A German seaman and an American airman, the latter with an arm freshly ripped off, are stranded together in a lifeboat. At the end of the first chapter, the putrid stump of the American’s arm has killed him by septic shock, and the “other man”(as he is called throughout, denied even a name) is mad with thirst. The German chats with the corpse and hallucinates. Eighty grueling pages later, the German, too, is dead.
Other common tropes of castaway narratives appear, again only to be ignored. We get an inventory of possessions (a whiskey bottle, matches and smokes, chewing gum, chocolate bars), which in the venerable tradition of Robinson Crusoe and MacGyver might be put to ingenious use to stave off death. But the characters drink the whiskey, smoke the smokes, chew the gum, and eat the chocolate. The running tally of leftover cigarettes and candy bars gives a rough idea of how much time the castaways have left.
The German’s final hours find him alone and delirious, persecuted to the end by a merciless God. He senses a sadistic divinity, “the Great I Am,” clutching his heart and depriving him of comfort to the last. “Nothing in Sight” offers not the slightest concession to humanity or redemption, only a series of contemplations of life and love that fail to provide the men the meaning they seek.
Now that roadside bombs and Predator drones do a great deal of our killing for us, it is difficult to imagine a modern war story as philosophically or existentially enthralled as Rehn’s. Surely it is for the best that the technology of war has relieved us of protracted deaths. But it is startling to see what spiritual shock combat could inspire just 50 years ago.

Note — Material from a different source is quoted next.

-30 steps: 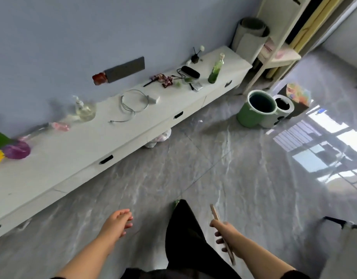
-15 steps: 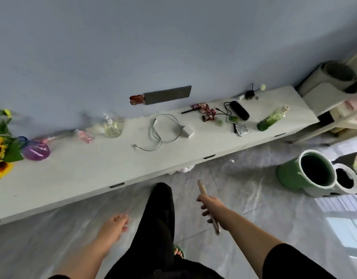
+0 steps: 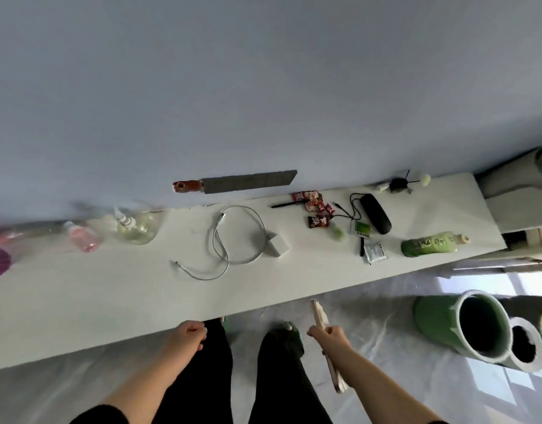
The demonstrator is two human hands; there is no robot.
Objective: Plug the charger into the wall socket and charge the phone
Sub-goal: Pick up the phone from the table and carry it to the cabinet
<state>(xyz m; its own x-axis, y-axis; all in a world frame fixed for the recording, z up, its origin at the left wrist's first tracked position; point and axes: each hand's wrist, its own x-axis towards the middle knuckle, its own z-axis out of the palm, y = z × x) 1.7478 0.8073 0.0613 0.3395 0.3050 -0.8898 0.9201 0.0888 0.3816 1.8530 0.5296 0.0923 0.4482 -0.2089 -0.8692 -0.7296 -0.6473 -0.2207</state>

“Nothing in Sight” also prompts curiosity at what type of literature modern war will produce, given the relative comforts of today’s military life. The closest recent analogue to Rehn’s apolitical, contemplative war novel is Terrence Malick’s rendition of “The Thin Red Line” (1998), whose thick slathering of Emerson left it, like its characters and Rehn’s, too spellbound by man’s attitude to nature to explore man’s attitude to man. Where Emerson was reverential and exuberant about nature, however, “Nothing in Sight” is darkly pessimistic. The morbidity demands an explanation: Observing men’s lurid death throes does not in itself edify, and there is much to lament in any novel that treats its characters as morally inert.
William Golding’s “Pincher Martin,” published just two years later, also featured a seaman adrift reckoning with mortality and covered much of the same material with greater nuance. But Rehn’s novel, doggedly thoughtful and admirably willing to follow its nihilism to a ghastly conclusion, is nothing if not faithful to itself. This uncompromising attitude is fundamental to all great novels of ideas, and it is regrettable that, after showing such potential, Rehn died without producing a truly great novel of his own.
Mr. Wood is a writer and political analyst currently in northern Iraq.